The members of the symbioses of the Children of Compost, human and nonhuman, travel or depend on associates that travel; corridors are essential to their being. The restoration and care of corridors, of connection, is a central task of the communities; it is how they imagine and practice repair of ruined lands and waters and their critters, human and not.

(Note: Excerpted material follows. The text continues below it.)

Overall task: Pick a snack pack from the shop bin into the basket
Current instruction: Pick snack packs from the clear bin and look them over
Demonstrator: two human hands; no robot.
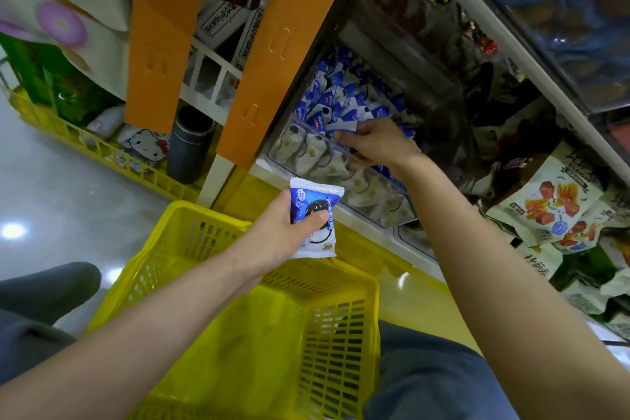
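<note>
Snack picking over a yellow basket (337, 344).
Left hand (276, 232) grips a glossy, crimp-edged snack pack (315, 215) above the slatted plastic basket; right hand (378, 143) clutches a crinkled packet (344, 128) inside the clear bin (317, 134).

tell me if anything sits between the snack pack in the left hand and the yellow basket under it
Nothing visible does. The left hand holds the snack pack above the far rim of the yellow basket, whose top is open; only the person's own left forearm crosses over it.
</note>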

—Donna Haraway, Staying with the Trouble1

Generations of jokesters have invented punch lines for the classic setup “Why did the chicken cross the road?” Our own answer, admittedly not a very funny one, is that it probably had no other choice. Clichés have a way of revealing uncomfortable truths—in this case, involving the givenness of human infrastructure (a road) and the uncertain fate of any animal (a chicken) hapless enough to cross it. Yet the situation clearly calls for humor and ingenuity. Jokes included, one might be surprised to find that playful evidence of animal wanderlust has its own considerable history. In the early 1980s, for instance, arcade players helped millions of frogs traverse a busy road and a treacherous river to reach their homes on the other side, in the archetypal crossing game Frogger (fig. 1).2

A few years later, in 1988, while driving across Nebraska to visit relatives, Lynn Matson and his family invented the game Roadkill Bingo, which they advertise as a “unique educational travel game” that has since sold over twenty-five thousand copies and even spawned a [End Page 68] West Coast version.3 Armed with Matson’s game, parents can presumably transform a dull trip on the interstate into a fun—and edifying— adventure, where bored kids in the back seat kill time by noting squashed raccoons, skunks, squirrels, birds, deer, cats, and the mysteriously unknowable but grisly “urk” (fig. 2).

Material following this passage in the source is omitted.